Das Szenario mit dem Banküberfall zu Beginn des Films orientiert sich übrigens lose an einem Schusswechsel, der 1997 in Nord-Hollywood stattgefunden hat; einige Passagen des Funkverkehrs wurden sogar wörtlich übernommen.

Man kann nur hoffen, dass sich die Macher angesichts des Erfolgs entschließen, einen weiteren Film um das nun etablierte S.W.A.T.-Team zu drehen, denn als Einstand war diese Episode aus dem Polizeialltag zwar ganz gut, als alleinstehender Film jedoch irgendwie unbefriedigend.
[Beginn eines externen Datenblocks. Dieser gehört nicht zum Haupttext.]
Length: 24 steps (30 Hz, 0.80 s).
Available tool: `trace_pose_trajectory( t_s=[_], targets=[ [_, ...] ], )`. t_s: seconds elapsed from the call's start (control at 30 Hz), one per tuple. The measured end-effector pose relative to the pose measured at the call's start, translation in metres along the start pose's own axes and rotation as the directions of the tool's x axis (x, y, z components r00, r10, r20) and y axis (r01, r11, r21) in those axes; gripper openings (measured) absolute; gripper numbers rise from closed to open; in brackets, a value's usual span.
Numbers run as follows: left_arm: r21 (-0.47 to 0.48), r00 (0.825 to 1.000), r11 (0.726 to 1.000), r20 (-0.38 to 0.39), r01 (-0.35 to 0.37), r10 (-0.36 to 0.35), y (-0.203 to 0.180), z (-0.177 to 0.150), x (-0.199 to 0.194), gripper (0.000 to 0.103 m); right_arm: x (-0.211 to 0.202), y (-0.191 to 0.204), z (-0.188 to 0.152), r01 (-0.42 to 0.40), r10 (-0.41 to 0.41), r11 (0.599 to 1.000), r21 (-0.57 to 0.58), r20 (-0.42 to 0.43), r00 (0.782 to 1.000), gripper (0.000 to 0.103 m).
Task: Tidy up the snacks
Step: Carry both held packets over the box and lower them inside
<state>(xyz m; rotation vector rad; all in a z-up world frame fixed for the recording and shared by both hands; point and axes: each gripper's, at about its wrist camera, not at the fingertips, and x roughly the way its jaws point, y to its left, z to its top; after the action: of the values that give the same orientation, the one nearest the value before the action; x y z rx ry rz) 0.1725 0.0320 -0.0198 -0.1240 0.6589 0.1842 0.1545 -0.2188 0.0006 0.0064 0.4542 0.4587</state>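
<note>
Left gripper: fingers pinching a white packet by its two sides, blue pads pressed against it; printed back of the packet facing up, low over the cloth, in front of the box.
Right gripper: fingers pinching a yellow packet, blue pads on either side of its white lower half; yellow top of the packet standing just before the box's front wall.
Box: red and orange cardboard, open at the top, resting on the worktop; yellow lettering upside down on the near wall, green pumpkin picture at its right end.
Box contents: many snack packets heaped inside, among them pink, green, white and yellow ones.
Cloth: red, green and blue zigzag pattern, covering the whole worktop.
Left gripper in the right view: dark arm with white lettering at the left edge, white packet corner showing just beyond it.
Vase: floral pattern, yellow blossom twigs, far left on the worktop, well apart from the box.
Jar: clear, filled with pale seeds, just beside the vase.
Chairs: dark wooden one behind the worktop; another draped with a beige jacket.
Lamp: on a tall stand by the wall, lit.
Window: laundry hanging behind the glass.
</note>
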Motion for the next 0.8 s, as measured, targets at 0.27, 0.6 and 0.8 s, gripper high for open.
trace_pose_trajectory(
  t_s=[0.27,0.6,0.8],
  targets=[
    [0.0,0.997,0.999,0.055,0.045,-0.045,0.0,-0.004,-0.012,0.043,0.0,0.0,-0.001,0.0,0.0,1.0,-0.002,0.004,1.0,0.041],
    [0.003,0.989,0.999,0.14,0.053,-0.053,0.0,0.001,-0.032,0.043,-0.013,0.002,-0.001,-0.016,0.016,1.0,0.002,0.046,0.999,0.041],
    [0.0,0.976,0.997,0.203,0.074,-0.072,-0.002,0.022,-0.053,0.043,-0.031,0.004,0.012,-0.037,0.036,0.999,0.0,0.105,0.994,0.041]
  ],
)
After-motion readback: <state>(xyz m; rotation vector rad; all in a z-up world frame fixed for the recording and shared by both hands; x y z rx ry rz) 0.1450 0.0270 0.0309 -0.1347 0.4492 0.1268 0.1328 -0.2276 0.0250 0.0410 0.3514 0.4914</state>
Die Action täuscht trotz ihrer guten Umsetzung nicht über die inhaltlichen Schwächen hinweg und von der eigentlichen S.W.A.T.-Arbeit, also das leise Infiltrieren eines Gebäudes und Ausschalten von Terroristen, hat man hier so gut wie nichts gesehen.
Stattdessen entwickelt sich der Film nach der guten ersten Hälfte zu einem inhaltsleeren Gerenne, das immer noch unterhält, allerdings trotz einiger netten Ideen jede Storyentwicklung vermissen lässt.


Fazit:
Bisweilen wundert man sich als Zuschauer, was die Studios einem eigentlich verkaufen wollen. Ohne Zweifel waren die Darsteller von S.W.A.T. alles andere als billig, aber etwas mehr Geld für das Drehbuch hätte sicher nicht geschadet.
So hangeln sich zwar gut aufgelegte und sympathische Mimen zunächst durch ein interessantes Training, um anschließend in einer eintönigen Hetzjagd einem viel zu langen Finale entgegenzufiebern. Von der taktischen und teambasierten Arbeit der Spezialeinheit ist dann nichts mehr zu spüren.
Regisseur Clark Johnson verpackt das in eine saubere Inszenierung und lässt nie Langeweile aufkommen, jedoch kann kann nicht umhin, sich dieselbe Truppe in einem wirklich guten Skript zu wünschen, das die Arbeit einer solchen Polizei-Spezialeinheit realitätsnaher und spannender schildert. Dann hätte S.W.A.T. auch das Zeug zu einem richtig innovativen und mitreißenden Kassenschlager.
So bleibt es leider "nur" bei schnörkelloser, guter Unterhaltung. Schade!